> _Your objective_
Below this line are records; write out exactly the lines from the one containing "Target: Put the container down" through the one containing "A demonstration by", with the pictures left out.

> _Excerpted data_
◇ ◇ ◇ ◇
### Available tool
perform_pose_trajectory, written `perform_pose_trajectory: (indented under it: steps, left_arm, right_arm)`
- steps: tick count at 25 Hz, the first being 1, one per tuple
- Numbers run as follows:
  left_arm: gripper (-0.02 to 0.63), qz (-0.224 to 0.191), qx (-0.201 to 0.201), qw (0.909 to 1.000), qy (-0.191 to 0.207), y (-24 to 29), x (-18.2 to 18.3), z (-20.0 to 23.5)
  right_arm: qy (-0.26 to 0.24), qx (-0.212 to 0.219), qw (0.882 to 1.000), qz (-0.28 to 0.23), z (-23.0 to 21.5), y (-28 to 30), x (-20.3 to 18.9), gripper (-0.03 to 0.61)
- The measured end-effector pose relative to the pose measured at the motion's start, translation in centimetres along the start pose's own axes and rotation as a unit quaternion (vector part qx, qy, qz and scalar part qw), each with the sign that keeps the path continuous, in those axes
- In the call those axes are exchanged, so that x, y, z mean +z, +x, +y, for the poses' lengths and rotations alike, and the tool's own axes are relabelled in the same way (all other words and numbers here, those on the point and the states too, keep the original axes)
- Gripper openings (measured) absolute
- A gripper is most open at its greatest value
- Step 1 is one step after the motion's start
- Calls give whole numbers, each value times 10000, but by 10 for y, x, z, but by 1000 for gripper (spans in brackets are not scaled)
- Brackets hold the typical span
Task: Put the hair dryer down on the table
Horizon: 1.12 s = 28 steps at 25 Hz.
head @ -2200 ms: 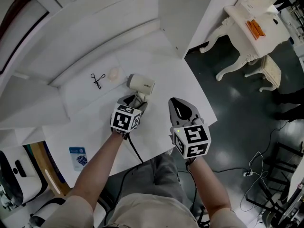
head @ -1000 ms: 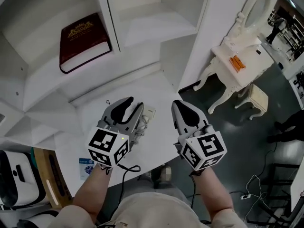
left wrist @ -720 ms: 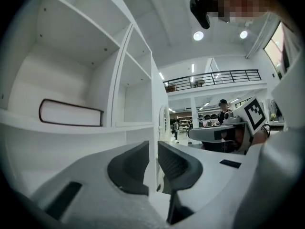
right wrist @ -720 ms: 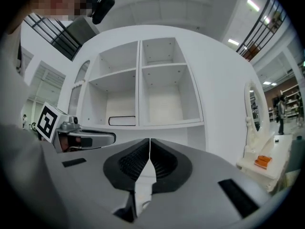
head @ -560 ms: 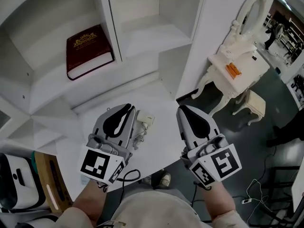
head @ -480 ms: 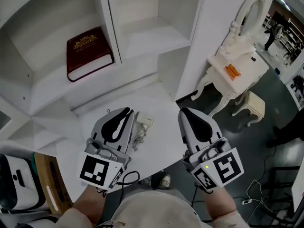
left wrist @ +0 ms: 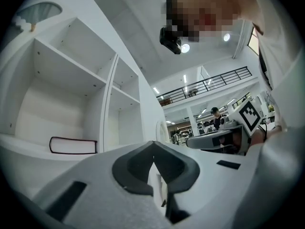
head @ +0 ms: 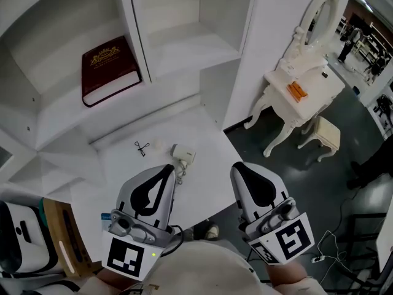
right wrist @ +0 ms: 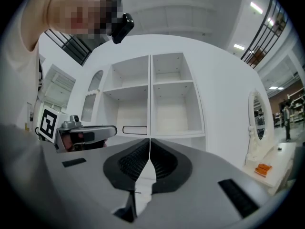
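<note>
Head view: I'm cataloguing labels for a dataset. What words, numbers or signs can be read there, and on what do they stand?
No text can be read.
Book: gold print on the red cover, too small to read.
Marker cubes: black-and-white square patterns only, no words or numbers.

A tall white shelf unit (head: 184, 23) with open compartments stands against the wall, with a dark red book (head: 109, 69) lying flat in one compartment and a white table (head: 209, 161) jutting out below. To the right, on a dark glossy floor (head: 288, 177), stand a cream dressing table (head: 301, 88) with curved legs and an oval mirror (head: 324, 14), and a small matching stool (head: 326, 137). Round ceiling lights (left wrist: 227, 37) shine overhead, and a railed balcony (left wrist: 205, 80) runs along the far upper wall.
</note>
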<state>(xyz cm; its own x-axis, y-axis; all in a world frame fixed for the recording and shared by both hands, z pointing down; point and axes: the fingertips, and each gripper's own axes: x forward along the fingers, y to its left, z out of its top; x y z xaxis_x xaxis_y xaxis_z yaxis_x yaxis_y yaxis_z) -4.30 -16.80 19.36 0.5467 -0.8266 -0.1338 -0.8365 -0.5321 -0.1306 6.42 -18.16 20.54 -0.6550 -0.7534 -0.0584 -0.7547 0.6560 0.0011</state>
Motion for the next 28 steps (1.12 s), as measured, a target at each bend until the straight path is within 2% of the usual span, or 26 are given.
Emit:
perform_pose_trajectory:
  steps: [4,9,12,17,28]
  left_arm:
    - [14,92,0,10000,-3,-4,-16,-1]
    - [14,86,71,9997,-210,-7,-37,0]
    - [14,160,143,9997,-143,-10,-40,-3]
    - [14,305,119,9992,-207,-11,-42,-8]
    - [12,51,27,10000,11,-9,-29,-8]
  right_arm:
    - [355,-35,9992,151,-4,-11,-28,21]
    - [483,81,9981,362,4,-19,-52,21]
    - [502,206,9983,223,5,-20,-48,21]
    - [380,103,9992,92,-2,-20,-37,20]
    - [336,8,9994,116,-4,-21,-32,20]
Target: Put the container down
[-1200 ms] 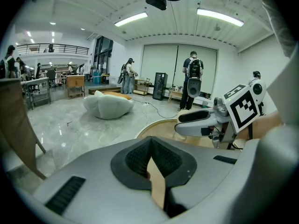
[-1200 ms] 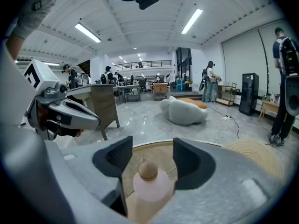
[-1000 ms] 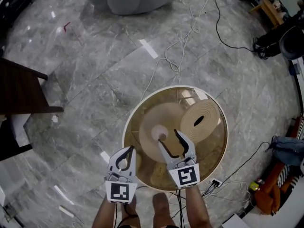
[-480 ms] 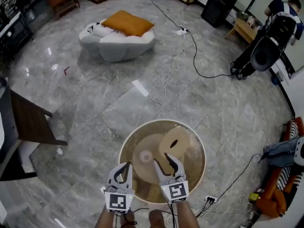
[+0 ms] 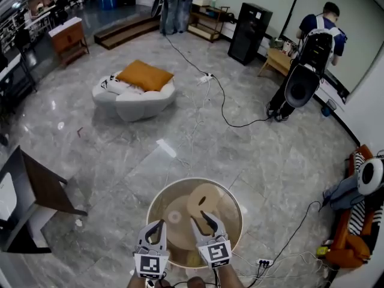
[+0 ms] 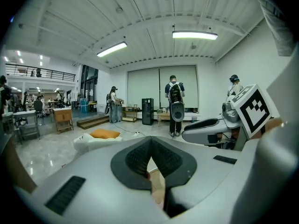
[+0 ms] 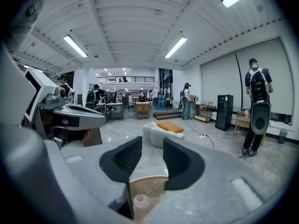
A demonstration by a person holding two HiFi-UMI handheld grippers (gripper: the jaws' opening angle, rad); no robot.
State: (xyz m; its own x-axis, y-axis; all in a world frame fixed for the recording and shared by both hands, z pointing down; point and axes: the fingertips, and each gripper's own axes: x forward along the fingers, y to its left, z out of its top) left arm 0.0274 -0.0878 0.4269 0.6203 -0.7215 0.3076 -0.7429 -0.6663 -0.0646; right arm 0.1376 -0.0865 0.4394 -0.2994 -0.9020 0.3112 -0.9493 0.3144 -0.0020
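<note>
Set down near centre of round amber table [image 5: 227,222]: small pale container [image 5: 174,216], upright, free of both claws; in right gripper view seen low betw. the jaws, on the tabletop [image 7: 140,202]. Just beside it to the right, under or on the glass (can't tell which): pale spiral disc [image 5: 204,200].

Held above table's near edge, side by side: both grippers. Right gripper [image 5: 199,217] released, jaws apart after just closing partway, nothing betw. them, only air & floor in the gap [image 7: 152,143]. Left gripper [image 5: 159,224] clenched, tips meeting, grasping nothing [image 6: 150,141].

Around the table: grey marble floor [image 5: 108,155], white cables [image 5: 198,131] trailing twd. a power strip. Further back, white lounge seat [image 5: 135,98] w/ orange cushion [image 5: 144,75]. At left, dark wooden furniture [image 5: 42,188]. Far right, by a black speaker [image 5: 249,33], person w/ backpack [image 5: 317,38], back turned.
</note>
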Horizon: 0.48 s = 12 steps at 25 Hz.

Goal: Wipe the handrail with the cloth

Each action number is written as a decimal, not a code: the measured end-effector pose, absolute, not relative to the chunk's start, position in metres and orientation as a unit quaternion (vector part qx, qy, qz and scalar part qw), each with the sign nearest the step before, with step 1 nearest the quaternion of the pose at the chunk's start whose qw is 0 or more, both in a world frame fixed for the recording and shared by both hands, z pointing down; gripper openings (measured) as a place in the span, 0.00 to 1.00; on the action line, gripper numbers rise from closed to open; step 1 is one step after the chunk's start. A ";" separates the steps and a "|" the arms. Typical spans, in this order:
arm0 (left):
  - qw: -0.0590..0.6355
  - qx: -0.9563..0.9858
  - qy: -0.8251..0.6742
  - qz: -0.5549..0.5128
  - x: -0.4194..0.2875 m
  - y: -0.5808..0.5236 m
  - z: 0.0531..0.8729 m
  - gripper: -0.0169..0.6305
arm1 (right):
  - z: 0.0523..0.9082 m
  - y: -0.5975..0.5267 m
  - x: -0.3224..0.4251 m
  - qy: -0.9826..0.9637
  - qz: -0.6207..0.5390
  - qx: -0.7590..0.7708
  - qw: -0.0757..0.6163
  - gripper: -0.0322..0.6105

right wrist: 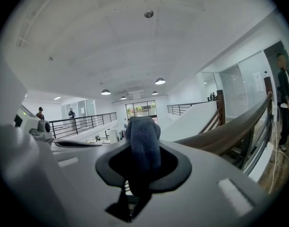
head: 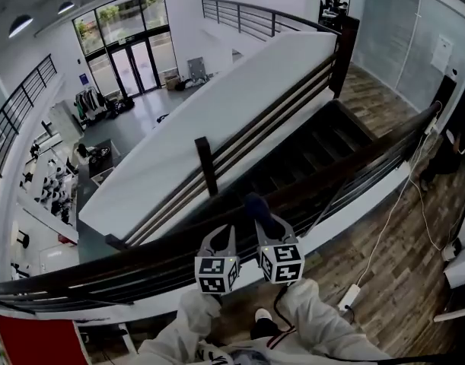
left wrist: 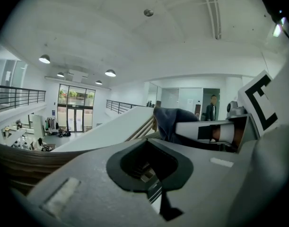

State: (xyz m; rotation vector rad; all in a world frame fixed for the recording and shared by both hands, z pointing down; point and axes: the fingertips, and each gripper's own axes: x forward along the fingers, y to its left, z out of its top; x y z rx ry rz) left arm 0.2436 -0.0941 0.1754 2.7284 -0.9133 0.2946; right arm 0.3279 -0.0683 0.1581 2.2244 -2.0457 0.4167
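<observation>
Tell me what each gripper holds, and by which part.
Right gripper: the dark blue cloth, clamped by one bunched end, the rest sticking out past the jaws. Left gripper: nothing, jaws together.

Dark blue cloth at the dark wooden handrail

The cloth (right wrist: pixel 143 136) is a bunched, fuzzy dark blue wad pinched upright between the jaws of the right gripper (right wrist: pixel 143 162), its rounded end sticking out past them. In the head view it sits over the handrail (head: pixel 354 162), a smooth dark brown rail sloping along the stairwell edge; whether they touch cannot be told.
</observation>
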 end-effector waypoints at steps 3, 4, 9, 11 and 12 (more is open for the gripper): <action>0.116 0.927 -0.342 0.101 0.206 -0.095 0.173 0.03 | 0.154 -0.073 0.287 -0.695 0.133 0.705 0.043 0.16; 0.112 0.924 -0.352 0.101 0.194 -0.096 0.173 0.03 | 0.154 -0.075 0.274 -0.704 0.132 0.697 0.043 0.16; 0.104 0.900 -0.412 0.099 0.133 -0.097 0.178 0.03 | 0.154 -0.085 0.211 -0.745 0.133 0.651 0.047 0.16; 0.105 0.890 -0.433 0.098 0.112 -0.093 0.179 0.03 | 0.154 -0.086 0.189 -0.761 0.134 0.633 0.052 0.16; 0.108 0.886 -0.440 0.100 0.102 -0.091 0.180 0.03 | 0.154 -0.086 0.178 -0.767 0.135 0.625 0.054 0.16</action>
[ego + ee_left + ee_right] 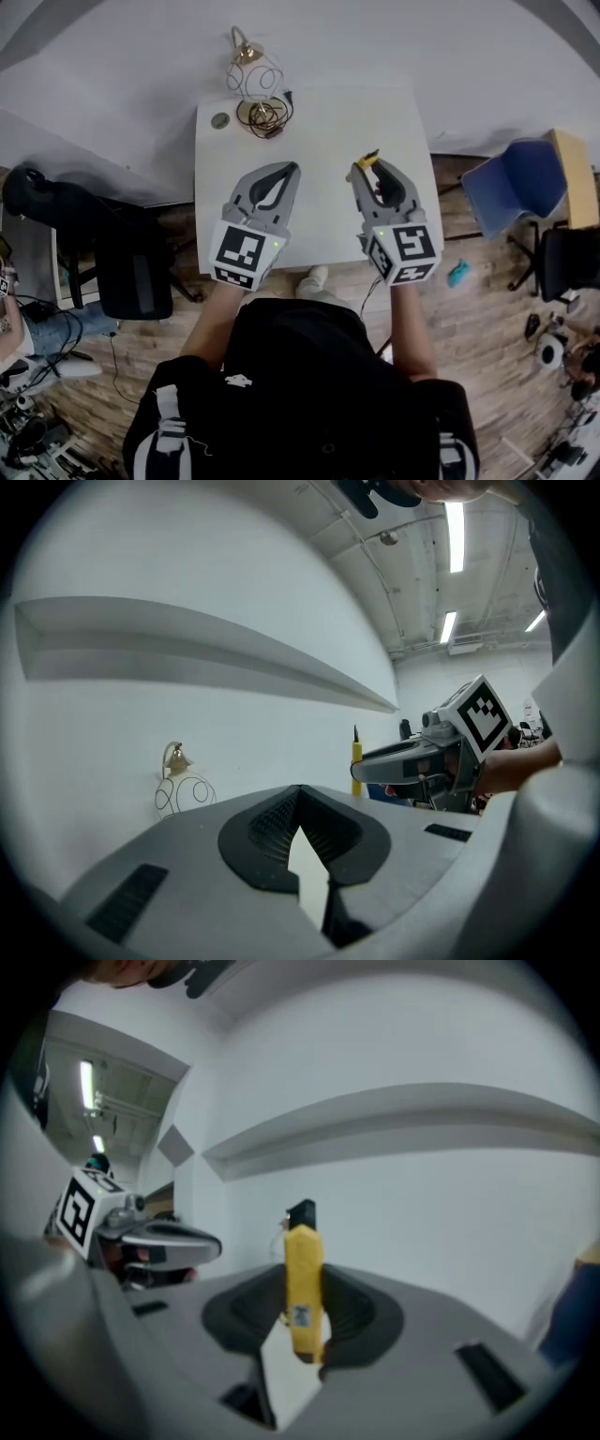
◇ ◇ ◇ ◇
> _Result_
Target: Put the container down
[-1200 ms] 
[-1200 ms] 
[-1000 ms] 
[-480 ms] 
[+0 ms] 
[+0 ms] 
[+0 ms] 
A demonstration by a person holding two HiFi-UMI handheld grippers (gripper: the jaws' opening angle, rad); no robot.

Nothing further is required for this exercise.